* _Exercise aim_
All lines of the material should be given again exactly.

* _Source material_
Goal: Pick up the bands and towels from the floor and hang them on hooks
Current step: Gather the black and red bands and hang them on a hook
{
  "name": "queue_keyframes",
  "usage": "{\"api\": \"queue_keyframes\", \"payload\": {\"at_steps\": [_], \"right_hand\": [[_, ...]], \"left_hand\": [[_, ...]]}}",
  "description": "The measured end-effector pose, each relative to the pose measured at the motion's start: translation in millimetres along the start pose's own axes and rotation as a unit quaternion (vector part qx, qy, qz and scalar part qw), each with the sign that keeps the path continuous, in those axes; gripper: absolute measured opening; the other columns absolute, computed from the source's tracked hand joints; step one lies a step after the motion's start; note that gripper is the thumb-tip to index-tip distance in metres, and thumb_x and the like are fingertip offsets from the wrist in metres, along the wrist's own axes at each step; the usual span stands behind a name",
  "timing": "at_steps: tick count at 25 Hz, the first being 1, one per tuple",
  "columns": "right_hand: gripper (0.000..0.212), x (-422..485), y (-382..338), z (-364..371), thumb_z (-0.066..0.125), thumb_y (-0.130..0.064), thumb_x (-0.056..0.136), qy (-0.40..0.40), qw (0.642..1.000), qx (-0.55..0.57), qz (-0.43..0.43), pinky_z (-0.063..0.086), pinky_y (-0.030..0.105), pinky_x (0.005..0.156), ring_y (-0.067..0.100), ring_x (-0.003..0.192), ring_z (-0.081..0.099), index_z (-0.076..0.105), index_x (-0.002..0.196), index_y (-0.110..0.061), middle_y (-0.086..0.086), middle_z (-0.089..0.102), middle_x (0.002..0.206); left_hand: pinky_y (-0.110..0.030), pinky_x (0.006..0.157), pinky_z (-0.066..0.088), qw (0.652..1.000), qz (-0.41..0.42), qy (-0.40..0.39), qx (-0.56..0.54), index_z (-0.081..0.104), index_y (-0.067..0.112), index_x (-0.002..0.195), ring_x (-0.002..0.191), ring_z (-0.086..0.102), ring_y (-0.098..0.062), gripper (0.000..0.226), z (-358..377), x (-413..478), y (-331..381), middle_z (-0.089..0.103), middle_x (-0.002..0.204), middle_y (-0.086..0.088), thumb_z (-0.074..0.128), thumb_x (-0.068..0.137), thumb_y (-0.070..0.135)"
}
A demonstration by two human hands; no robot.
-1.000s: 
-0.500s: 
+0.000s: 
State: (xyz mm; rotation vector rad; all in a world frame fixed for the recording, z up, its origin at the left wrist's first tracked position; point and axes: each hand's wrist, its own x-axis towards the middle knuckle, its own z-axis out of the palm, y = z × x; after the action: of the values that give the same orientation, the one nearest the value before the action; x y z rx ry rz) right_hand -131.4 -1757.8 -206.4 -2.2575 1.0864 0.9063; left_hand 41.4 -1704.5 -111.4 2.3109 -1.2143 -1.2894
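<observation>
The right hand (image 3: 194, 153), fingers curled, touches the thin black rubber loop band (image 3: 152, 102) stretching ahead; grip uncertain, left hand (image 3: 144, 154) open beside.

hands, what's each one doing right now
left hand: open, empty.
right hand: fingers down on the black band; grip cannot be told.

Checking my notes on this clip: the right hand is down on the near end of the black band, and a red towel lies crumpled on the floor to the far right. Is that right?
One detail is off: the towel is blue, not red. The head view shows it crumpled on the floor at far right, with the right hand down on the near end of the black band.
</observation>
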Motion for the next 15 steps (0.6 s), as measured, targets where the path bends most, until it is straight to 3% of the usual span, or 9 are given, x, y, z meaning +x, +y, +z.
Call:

* _Written solution_
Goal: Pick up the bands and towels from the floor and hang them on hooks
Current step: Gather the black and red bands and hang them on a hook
{
  "name": "queue_keyframes",
  "usage": "{\"api\": \"queue_keyframes\", \"payload\": {\"at_steps\": [_], \"right_hand\": [[_, ...]], \"left_hand\": [[_, ...]]}}",
  "description": "The measured end-effector pose, each relative to the pose measured at the motion's start: translation in millimetres along the start pose's own axes and rotation as a unit quaternion (vector part qx, qy, qz and scalar part qw), each with the sign that keeps the path continuous, in those axes; gripper: absolute measured opening; the other columns absolute, computed from the source's tracked hand joints; step one lies a step after the motion's start; note that gripper is the thumb-tip to index-tip distance in metres, and thumb_x and the like are fingertip offsets from the wrist in metres, along the wrist's own axes at each step; the usual span stands behind a name",
  "timing": "at_steps: tick count at 25 Hz, the first being 1, one per tuple",
  "columns": "right_hand: gripper (0.000..0.212), x (-422..485), y (-382..338), z (-364..371), thumb_z (-0.066..0.125), thumb_y (-0.130..0.064), thumb_x (-0.056..0.136), qy (-0.40..0.40), qw (0.642..1.000), qx (-0.55..0.57), qz (-0.43..0.43), pinky_z (-0.063..0.086), pinky_y (-0.030..0.105), pinky_x (0.005..0.156), ring_y (-0.067..0.100), ring_x (-0.003..0.192), ring_z (-0.081..0.099), index_z (-0.076..0.105), index_x (-0.002..0.196), index_y (-0.110..0.061), middle_y (-0.086..0.086), middle_z (-0.089..0.102), middle_x (0.002..0.206); left_hand: pinky_y (-0.110..0.030), pinky_x (0.006..0.157), pinky_z (-0.066..0.088), qw (0.652..1.000), qz (-0.41..0.42), qy (-0.40..0.39), qx (-0.56..0.54), index_z (-0.081..0.104), index_y (-0.067..0.112), index_x (-0.002..0.195), ring_x (-0.002..0.191), ring_z (-0.086..0.102), ring_y (-0.098..0.062), gripper (0.000..0.226), z (-358..377), x (-413..478), y (-331..381), middle_z (-0.089..0.103), middle_x (-0.002..0.204), middle_y (-0.086..0.088), thumb_z (-0.074..0.128), thumb_x (-0.068..0.137), thumb_y (-0.070..0.135)"
}
A demonstration by two human hands; no robot.
-1.000s: 
-0.500s: 
+0.000s: 
State: (xyz mm; rotation vector rad; all in a world frame fixed for the recording, z up, its origin at the left wrist's first tracked position; point and axes: each hand's wrist, its own x-axis towards the middle knuckle, its own z-axis out of the palm, y = z × x; after the action: of the values that give the same orientation, the one nearest the value before the action; x y z rx ry rz) right_hand -131.4 -1757.8 -206.4 -2.2575 1.0864 0.9063; left_hand 41.4 -1704.5 -111.4 2.3109 -1.2143 -1.2894
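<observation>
The right hand (image 3: 194, 153), fingers curled, touches the thin black rubber loop band (image 3: 152, 102) stretching ahead; grip uncertain, left hand (image 3: 144, 154) open beside.

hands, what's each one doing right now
left hand: open, empty.
right hand: fingers down on the black band; grip cannot be told.

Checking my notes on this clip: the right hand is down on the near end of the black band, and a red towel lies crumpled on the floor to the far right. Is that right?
One detail is off: the towel is blue, not red. The head view shows it crumpled on the floor at far right, with the right hand down on the near end of the black band.
</observation>
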Motion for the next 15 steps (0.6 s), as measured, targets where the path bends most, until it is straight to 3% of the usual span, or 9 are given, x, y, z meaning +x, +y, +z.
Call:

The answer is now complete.